# TRY IT
Find the number of lines containing the string "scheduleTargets" in the data. Answer with the number by itself.
─── DATA IN THIS EXERCISE ───
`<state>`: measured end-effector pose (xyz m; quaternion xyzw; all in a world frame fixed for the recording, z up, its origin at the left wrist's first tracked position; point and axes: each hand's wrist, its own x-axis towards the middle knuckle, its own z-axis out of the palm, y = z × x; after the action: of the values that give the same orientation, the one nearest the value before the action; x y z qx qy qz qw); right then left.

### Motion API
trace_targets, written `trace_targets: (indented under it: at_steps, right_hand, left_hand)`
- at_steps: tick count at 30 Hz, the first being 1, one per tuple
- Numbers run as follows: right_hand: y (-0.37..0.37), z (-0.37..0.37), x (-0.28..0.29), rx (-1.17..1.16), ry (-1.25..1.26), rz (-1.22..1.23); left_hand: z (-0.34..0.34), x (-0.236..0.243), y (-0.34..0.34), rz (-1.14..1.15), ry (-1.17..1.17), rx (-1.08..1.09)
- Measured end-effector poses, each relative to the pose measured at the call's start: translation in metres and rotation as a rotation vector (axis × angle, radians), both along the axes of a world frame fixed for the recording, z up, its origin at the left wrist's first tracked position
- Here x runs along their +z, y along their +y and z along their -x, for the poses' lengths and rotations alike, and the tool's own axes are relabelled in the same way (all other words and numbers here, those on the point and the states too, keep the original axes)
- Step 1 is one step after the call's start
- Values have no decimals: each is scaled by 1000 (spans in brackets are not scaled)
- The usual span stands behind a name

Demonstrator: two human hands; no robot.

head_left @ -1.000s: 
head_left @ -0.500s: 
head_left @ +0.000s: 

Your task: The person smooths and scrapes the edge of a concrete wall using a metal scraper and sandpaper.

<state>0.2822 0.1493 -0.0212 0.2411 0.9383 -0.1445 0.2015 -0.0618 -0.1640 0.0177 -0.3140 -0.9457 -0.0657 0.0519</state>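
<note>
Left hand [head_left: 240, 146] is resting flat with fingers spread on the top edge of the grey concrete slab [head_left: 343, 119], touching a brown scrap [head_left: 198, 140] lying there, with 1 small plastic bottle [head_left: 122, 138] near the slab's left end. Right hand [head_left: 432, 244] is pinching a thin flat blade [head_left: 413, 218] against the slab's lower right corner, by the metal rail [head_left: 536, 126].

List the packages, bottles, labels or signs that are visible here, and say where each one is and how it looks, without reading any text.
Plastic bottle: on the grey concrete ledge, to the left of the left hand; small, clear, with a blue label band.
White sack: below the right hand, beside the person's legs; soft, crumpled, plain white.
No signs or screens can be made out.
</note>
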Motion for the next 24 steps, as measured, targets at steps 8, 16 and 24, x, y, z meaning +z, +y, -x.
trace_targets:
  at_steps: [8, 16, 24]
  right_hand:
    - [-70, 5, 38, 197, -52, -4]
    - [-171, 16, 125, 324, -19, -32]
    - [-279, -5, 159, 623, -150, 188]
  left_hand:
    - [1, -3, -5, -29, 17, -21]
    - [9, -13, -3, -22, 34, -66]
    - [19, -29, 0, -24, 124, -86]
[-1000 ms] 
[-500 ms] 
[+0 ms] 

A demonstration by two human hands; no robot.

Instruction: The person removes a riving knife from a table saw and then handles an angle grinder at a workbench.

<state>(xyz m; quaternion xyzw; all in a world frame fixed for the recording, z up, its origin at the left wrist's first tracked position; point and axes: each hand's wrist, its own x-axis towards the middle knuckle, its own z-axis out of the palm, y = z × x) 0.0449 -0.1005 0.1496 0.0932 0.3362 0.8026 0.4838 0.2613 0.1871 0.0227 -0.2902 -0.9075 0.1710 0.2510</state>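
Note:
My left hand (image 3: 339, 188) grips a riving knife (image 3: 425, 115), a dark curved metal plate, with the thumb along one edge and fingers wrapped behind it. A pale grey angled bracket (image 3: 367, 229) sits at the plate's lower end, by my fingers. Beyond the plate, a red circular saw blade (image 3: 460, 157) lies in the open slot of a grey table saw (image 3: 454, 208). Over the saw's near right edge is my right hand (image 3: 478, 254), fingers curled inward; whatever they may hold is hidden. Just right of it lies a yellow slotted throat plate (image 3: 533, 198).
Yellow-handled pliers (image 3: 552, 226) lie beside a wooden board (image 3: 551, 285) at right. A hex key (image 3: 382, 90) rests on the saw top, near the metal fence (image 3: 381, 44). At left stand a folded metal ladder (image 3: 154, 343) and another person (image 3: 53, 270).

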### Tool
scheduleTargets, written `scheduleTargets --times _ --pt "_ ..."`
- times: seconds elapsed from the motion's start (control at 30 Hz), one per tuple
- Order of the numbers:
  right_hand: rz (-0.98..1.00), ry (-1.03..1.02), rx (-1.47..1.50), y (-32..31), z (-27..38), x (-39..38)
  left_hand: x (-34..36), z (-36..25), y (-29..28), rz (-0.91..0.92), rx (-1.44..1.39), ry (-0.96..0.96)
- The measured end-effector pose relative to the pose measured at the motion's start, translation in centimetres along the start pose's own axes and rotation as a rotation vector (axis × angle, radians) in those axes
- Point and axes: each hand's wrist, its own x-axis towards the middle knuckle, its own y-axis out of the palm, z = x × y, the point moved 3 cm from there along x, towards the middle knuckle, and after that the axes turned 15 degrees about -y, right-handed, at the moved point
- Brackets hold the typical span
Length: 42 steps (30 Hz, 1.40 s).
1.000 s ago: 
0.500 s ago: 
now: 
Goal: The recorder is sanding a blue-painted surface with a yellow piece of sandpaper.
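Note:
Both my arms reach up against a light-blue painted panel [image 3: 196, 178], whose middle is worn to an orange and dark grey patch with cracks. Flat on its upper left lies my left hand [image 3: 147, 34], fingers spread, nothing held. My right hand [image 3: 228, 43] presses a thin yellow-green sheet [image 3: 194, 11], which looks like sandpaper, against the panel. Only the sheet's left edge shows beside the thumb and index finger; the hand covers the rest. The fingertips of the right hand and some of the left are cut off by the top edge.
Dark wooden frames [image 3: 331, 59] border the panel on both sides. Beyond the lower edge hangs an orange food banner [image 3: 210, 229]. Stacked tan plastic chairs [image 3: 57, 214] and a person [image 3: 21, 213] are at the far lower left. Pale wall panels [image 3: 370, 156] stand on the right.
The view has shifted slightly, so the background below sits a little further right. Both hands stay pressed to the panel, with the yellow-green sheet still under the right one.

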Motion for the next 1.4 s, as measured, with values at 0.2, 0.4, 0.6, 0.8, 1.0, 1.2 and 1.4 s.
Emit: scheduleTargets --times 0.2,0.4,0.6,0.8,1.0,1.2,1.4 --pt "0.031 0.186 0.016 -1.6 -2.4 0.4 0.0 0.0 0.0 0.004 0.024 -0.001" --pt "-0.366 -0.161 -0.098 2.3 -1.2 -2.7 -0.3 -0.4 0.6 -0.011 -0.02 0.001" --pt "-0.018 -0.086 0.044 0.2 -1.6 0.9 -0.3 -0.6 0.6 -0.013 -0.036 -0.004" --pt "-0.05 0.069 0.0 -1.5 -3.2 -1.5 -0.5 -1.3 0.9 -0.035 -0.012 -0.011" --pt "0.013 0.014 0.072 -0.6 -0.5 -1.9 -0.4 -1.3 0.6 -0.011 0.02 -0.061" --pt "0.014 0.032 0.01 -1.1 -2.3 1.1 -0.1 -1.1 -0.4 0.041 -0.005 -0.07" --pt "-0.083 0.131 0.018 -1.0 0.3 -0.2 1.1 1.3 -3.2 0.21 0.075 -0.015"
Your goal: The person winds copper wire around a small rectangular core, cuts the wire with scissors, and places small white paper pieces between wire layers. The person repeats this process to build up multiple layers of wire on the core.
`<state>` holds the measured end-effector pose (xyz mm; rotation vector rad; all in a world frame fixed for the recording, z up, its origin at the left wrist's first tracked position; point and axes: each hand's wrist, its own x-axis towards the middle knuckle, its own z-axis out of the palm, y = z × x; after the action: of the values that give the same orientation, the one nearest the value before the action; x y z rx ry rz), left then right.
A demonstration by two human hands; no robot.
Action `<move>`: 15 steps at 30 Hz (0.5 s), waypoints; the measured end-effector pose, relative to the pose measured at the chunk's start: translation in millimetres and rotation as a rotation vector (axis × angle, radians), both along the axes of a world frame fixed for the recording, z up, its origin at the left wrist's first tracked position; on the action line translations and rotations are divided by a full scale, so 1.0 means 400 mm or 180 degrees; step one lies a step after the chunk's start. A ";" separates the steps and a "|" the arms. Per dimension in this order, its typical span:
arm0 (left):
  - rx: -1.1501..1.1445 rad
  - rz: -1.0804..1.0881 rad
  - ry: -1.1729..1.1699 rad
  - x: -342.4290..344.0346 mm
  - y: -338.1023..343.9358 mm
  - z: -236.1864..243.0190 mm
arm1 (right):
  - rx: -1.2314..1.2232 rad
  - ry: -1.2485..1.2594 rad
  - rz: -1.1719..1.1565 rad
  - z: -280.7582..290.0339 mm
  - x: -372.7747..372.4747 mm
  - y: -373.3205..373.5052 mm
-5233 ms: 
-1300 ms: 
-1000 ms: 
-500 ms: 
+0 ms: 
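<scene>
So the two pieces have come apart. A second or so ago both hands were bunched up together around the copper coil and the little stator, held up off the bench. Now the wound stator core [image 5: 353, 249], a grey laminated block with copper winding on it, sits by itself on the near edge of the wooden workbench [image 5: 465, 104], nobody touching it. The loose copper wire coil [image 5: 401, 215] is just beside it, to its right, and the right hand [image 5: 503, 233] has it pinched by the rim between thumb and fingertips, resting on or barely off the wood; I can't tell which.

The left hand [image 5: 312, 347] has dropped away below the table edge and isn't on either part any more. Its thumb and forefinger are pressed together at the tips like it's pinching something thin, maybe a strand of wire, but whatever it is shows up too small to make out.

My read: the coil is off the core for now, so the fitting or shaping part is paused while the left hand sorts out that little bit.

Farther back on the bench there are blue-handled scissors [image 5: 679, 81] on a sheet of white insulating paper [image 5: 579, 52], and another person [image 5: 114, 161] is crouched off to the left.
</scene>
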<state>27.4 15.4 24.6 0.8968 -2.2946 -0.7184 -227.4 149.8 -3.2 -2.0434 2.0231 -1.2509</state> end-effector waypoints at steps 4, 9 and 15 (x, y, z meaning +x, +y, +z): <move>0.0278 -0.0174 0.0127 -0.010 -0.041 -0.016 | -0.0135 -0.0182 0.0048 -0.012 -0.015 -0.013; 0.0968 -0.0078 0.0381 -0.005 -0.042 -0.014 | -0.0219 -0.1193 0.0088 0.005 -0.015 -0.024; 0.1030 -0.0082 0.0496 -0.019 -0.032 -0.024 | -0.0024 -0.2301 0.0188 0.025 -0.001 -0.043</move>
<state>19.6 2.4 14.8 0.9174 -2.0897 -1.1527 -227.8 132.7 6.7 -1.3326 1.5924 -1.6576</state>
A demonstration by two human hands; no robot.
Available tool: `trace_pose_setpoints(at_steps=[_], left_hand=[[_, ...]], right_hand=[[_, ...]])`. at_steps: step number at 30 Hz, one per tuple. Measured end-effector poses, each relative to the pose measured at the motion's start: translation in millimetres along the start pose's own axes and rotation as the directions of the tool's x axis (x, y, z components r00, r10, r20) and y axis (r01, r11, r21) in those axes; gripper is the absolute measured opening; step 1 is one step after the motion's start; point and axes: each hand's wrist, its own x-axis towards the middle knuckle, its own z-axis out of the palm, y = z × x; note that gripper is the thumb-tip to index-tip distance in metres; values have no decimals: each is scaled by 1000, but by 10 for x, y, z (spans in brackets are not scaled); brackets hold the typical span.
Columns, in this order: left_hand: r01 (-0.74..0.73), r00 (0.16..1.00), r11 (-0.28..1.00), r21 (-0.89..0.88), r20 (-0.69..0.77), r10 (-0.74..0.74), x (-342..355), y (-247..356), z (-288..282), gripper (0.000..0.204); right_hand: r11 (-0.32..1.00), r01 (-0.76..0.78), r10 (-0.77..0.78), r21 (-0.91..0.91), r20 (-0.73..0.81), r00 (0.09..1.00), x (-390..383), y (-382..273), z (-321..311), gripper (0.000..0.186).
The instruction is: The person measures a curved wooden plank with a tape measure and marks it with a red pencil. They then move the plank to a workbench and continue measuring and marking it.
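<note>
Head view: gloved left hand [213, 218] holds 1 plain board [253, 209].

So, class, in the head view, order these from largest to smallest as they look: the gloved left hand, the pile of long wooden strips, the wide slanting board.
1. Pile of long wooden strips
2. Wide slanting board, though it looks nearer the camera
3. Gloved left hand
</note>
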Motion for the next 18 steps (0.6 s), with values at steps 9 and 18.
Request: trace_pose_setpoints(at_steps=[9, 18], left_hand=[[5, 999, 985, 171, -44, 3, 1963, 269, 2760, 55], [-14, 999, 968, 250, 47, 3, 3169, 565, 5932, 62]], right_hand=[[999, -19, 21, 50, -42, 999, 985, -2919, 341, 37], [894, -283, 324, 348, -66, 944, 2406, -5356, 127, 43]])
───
# ANSWER SPACE
2